> **Task goal**: Once you have read the records below, restate them word for word.

(Collection entries)

########

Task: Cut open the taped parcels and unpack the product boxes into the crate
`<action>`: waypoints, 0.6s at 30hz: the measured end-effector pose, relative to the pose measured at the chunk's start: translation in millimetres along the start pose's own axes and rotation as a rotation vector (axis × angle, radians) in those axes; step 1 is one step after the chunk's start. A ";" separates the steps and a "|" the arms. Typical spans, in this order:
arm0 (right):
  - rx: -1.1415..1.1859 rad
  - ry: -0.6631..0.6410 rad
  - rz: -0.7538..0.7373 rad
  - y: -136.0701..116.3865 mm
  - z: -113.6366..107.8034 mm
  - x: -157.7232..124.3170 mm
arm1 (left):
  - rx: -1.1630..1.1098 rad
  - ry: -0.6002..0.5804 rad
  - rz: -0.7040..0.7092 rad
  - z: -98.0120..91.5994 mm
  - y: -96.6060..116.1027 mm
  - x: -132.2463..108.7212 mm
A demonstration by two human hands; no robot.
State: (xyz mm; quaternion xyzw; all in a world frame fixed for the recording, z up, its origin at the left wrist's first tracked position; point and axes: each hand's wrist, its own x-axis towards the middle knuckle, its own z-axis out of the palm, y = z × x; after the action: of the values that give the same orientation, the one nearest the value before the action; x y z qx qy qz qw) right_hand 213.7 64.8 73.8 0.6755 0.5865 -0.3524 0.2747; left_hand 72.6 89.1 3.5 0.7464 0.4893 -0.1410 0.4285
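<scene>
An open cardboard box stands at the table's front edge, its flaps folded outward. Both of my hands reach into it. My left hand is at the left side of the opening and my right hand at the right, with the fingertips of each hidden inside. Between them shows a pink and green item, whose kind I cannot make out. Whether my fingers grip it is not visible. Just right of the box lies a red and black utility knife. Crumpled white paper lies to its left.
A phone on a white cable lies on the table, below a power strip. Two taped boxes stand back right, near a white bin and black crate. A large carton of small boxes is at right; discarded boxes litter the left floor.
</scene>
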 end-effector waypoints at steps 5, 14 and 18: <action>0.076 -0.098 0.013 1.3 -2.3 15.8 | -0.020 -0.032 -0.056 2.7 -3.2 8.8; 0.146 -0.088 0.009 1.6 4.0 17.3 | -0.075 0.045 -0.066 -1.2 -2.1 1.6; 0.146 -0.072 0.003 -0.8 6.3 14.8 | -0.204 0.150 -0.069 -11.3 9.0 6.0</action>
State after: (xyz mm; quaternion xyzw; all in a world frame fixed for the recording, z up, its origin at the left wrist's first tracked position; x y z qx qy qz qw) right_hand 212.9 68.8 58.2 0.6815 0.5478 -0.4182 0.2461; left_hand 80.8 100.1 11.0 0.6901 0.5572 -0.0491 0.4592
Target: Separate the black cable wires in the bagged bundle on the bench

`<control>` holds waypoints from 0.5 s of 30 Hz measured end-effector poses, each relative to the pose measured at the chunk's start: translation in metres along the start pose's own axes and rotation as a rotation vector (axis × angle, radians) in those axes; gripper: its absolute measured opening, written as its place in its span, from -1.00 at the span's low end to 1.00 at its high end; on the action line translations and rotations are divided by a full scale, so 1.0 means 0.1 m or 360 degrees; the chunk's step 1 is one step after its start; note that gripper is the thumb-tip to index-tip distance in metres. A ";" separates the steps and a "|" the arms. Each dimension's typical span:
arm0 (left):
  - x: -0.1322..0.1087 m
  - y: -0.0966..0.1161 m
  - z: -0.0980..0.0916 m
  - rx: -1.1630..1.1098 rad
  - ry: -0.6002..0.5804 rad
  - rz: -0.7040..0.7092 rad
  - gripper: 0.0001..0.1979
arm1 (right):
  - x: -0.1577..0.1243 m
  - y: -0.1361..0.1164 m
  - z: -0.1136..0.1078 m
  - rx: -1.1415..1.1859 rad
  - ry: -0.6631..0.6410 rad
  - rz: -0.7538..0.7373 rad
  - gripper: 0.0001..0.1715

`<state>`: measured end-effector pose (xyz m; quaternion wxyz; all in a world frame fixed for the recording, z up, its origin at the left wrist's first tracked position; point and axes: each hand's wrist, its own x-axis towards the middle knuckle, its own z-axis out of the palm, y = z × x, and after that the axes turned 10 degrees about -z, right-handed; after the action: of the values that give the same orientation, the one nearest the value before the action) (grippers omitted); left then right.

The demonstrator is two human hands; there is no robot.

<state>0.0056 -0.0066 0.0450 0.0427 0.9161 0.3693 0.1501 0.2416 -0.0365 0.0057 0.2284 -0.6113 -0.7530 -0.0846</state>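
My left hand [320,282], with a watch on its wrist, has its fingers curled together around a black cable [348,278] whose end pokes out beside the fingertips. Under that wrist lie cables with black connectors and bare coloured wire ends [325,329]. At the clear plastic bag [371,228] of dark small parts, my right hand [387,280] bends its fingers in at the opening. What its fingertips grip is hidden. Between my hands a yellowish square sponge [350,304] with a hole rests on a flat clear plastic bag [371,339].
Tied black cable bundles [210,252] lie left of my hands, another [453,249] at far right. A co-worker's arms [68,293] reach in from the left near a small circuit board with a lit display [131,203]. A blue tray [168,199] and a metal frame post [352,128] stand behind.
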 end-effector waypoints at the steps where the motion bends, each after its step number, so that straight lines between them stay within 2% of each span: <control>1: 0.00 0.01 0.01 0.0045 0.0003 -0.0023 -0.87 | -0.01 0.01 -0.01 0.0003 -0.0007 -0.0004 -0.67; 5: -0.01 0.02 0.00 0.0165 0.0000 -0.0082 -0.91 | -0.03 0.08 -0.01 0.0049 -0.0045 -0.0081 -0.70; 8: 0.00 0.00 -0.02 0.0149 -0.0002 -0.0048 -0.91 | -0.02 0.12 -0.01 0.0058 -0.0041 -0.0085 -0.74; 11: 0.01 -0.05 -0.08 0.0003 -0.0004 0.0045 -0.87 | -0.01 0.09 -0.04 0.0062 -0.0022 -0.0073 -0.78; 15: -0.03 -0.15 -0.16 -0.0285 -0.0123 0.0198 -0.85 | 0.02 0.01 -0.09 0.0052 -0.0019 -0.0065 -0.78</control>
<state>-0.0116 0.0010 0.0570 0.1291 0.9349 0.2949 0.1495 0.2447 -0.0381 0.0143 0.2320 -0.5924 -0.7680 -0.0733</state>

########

> **Written solution**:
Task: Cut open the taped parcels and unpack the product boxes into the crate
`<action>`: waypoints, 0.6s at 30hz: the measured end-effector pose, relative to the pose measured at the chunk's start: translation in millimetres along the start pose's own axes and rotation as a rotation vector (axis × angle, radians) in those axes; step 1 is one step after the chunk's start. A ";" separates the steps and a "|" the arms. Typical spans, in this order:
arm0 (right):
  - rx: -1.1415..1.1859 rad
  - ry: -0.6631..0.6410 rad
  - rz: -0.7538..0.7373 rad
  - y: -136.0701..116.3865 mm
  - z: -113.6366..107.8034 mm
  - x: -157.7232..124.3170 mm
arm1 (left):
  - rx: -1.1630..1.1098 rad
  - ry: -0.6002..0.5804 rad
  - rz: -0.7040..0.7092 rad
  - z: -98.0120..91.5994 mm
  - y: -96.6060..116.1027 mm
  - x: -132.2463..108.7212 mm
A demonstration by two human hands; no robot.
State: (xyz mm; quaternion xyzw; all in a world frame fixed for the recording, z up, its origin at the left wrist's first tracked position; point and axes: each hand's wrist, its own x-axis towards the middle knuckle, its own z-axis out of the palm, y = z × x; after the action: of the values that give the same orientation, the one nearest the value before the action; x y z qx qy qz qw) right_hand 213.7 64.8 73.8 0.6755 0.5865 -0.3524 0.2747; left_hand 72.6 89.1 3.5 0.7464 0.4893 -0.1410 0.4285
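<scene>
An open cardboard box stands at the table's front edge, its flaps folded outward. Both of my hands reach into it. My left hand is at the left side of the opening and my right hand at the right, with the fingertips of each hidden inside. Between them shows a pink and green item, whose kind I cannot make out. Whether my fingers grip it is not visible. Just right of the box lies a red and black utility knife. Crumpled white paper lies to its left.
A phone on a white cable lies on the table, below a power strip. Two taped boxes stand back right, near a white bin and black crate. A large carton of small boxes is at right; discarded boxes litter the left floor.
</scene>
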 end-effector waypoints at steps 5, 14 and 18: <action>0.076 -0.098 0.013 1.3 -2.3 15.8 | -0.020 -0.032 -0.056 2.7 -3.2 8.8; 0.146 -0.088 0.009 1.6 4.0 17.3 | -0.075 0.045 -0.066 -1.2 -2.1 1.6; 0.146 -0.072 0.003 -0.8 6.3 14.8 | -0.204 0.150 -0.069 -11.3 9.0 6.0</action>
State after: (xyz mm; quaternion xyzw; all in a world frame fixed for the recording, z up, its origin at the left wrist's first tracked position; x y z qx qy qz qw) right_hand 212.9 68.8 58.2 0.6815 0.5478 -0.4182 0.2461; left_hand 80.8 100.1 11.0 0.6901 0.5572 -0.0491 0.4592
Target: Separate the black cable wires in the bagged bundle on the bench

`<control>` holds waypoints from 0.5 s of 30 Hz measured end-effector poses, each relative to the pose measured at the chunk's start: translation in metres along the start pose's own axes and rotation as a rotation vector (axis × angle, radians) in those axes; gripper: its absolute measured opening, written as its place in its span, from -1.00 at the span's low end to 1.00 at its high end; on the action line translations and rotations are divided by a full scale, so 1.0 means 0.1 m or 360 degrees; the chunk's step 1 is one step after its start; note that gripper is the thumb-tip to index-tip distance in metres. A ";" separates the steps and a "|" the arms. Each dimension's typical span:
arm0 (left):
  - x: -0.1322..0.1087 m
  - y: -0.0966..0.1161 m
  - z: -0.0980..0.0916 m
  - rx: -1.1630..1.1098 rad
  - ry: -0.6002..0.5804 rad
  - rz: -0.7040..0.7092 rad
  - gripper: 0.0001..0.1979
arm1 (right):
  - x: -0.1577..0.1243 m
  - y: -0.1361..0.1164 m
  - z: -0.1136..0.1078 m
  - rx: -1.1415..1.1859 rad
  - ry: -0.6631..0.6410 rad
  - rz: -0.7538..0.7373 rad
  - gripper: 0.0001..0.1715

`<state>`: measured end-effector pose (xyz m; quaternion wxyz; all in a world frame fixed for the recording, z up, its origin at the left wrist's first tracked position; point and axes: each hand's wrist, its own x-axis towards the middle knuckle, its own z-axis out of the palm, y = z × x, and after that the axes turned 10 degrees about -z, right-handed; after the action: of the values that give the same orientation, the one nearest the value before the action) (grippers omitted); left then right.

The demonstrator is two human hands; there is no robot.

<state>0.0056 -0.0066 0.0450 0.0427 0.9161 0.3693 0.1501 0.2416 -0.0365 0.0057 0.2284 -0.6113 -0.7530 -0.0846</state>
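My left hand [320,282], with a watch on its wrist, has its fingers curled together around a black cable [348,278] whose end pokes out beside the fingertips. Under that wrist lie cables with black connectors and bare coloured wire ends [325,329]. At the clear plastic bag [371,228] of dark small parts, my right hand [387,280] bends its fingers in at the opening. What its fingertips grip is hidden. Between my hands a yellowish square sponge [350,304] with a hole rests on a flat clear plastic bag [371,339].
Tied black cable bundles [210,252] lie left of my hands, another [453,249] at far right. A co-worker's arms [68,293] reach in from the left near a small circuit board with a lit display [131,203]. A blue tray [168,199] and a metal frame post [352,128] stand behind.
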 end-effector waypoints at the steps where the motion bends, each after its step number, so that straight lines between them stay within 2% of each span: <control>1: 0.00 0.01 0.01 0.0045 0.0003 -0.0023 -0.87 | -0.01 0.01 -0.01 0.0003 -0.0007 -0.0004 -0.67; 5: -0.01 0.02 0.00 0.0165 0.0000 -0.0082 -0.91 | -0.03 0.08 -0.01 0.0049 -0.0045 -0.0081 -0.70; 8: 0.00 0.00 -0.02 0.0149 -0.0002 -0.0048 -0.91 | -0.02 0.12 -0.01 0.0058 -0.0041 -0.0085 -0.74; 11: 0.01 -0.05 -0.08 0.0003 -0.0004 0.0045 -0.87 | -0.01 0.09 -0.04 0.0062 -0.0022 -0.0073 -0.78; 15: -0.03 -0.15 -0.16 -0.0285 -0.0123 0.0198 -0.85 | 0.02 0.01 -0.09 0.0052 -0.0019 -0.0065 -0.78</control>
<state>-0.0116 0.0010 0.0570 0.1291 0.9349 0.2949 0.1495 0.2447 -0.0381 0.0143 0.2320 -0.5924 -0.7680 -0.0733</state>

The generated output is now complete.